Finally, Jesus comes back and says that the realm of God is near. Out of a moment of difficulty, Jesus says God is near. Let that settle in. Usually, when I come out of a difficult place, I don't always feel God's closer than my next breath. But here, Jesus, seems to think that the connection and culmination of baptism and wilderness is what God is up to in the world today. Let that sink, settle, and stir something with you.
May your midrash-ing on these few verses open you to traces of God's grace.
Friday, January 10, 2020
In those days Jesus came from Nazareth of Galilee and was baptized by John in the Jordan. And just as he was coming up out of the water, he saw the heavens torn apart and the Spirit descending like a dove on him. And a voice came from heaven, “You are my Son, the Beloved; with you I am well pleased.”
Hands down, Jesus baptism is one of the moments in scripture that causes my soul to surge and swirl. There is so much meaning, possibility, and promise in the words above.
First, the fact is that John selects the Jordan as the space and place for baptism not just because it was a beautiful, natural setting. Actually, I once read a scholar call the Jordan River a, "meandering ditch." Sounds delightful, right? The Jordan was the place where Joshua (who took over leadership from Moses) led the people into the Promised Land. The Jordan is that sacred space where your soul can breathe because you are arriving at the place where you longed to go. The Jordan is the place where you are on the edge of everything. The Jordan is that place where you remember who and whose you are. The Jordan is that holy ground where you reclaim the meaning, possibility and promise of your life.
Where is that? Describe and define it...paint a picture with words...or get out a photo you took...or write a poem...or paint it. Jordan is the place on the edge of liberation ~ when/where has that been a place you have visited or resided for awhile?
Second, as Jesus is baptized the heavens are torn apart. God is doing something different and new. God is on the loose in our lives. Torn apart means it won't be put back together easily. Torn apart means if when what was broken open is super glued back together, it may not be the same or look the same. Torn apart isn't always bad. There are systems (racism and sexism and discrimination against LGBTQ) that need to be torn apart so that new ways of being can happen. (However, there are always people benefiting from the way things are and don't want the system torn apart and will oppose you at every turn). What needs to be torn apart right now in your life? Personally? In a relationship? Communally?

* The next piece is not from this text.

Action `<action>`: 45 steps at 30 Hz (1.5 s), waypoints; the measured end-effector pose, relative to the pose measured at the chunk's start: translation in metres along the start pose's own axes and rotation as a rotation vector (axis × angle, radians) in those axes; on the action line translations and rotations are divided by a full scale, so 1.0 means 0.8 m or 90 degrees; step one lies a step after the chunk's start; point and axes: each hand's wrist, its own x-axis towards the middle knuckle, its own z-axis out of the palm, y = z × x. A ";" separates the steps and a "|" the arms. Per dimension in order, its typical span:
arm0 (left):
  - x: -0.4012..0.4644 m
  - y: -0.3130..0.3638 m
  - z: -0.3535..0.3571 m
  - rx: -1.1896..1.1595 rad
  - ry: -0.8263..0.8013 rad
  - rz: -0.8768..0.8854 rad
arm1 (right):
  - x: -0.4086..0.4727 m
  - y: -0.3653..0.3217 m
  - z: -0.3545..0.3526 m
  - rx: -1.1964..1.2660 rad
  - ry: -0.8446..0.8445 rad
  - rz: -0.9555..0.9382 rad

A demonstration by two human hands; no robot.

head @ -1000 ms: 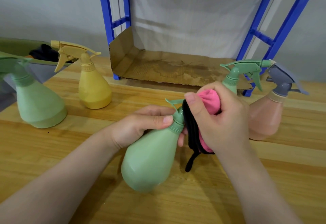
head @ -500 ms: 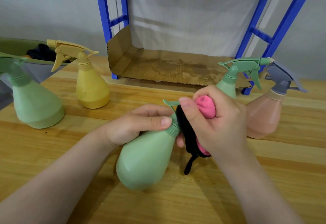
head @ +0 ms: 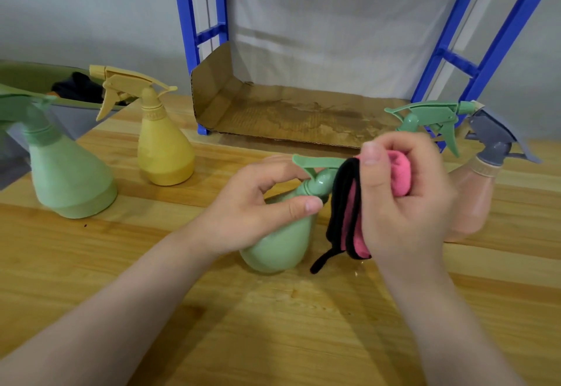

A midrash from me ~ in my community ~ affordable housing has been a problem for so many years that it is now a crisis. Our local government has said it is a priority for decades...but never puts money toward affordable house. It was a commitment in word only, not in deed or dollars. Such a system and way of being needs to be torn apart because people who work hard need a place to live.
Third, God naming and claiming Jesus as a beloved makes the tiny hairs on my arm stand on end. Not only because those words were spoken then and there...but they are still spoken here and now. Those words are heard at every baptism ~ at YOUR baptism. You are a beloved son/daughter of God. Whoever...wherever you are. You are crafted and created in God's image.
How do you sense that truth? How do you live this truth? How might YOU in 2020 embody and embrace belovedness in a way that changes everything? There is a question to midrash and find meaning in your life in these early days of 2020.
May the reflections and responses of your mind/heart/soul to the words of scripture provide more than a trace of God's grace.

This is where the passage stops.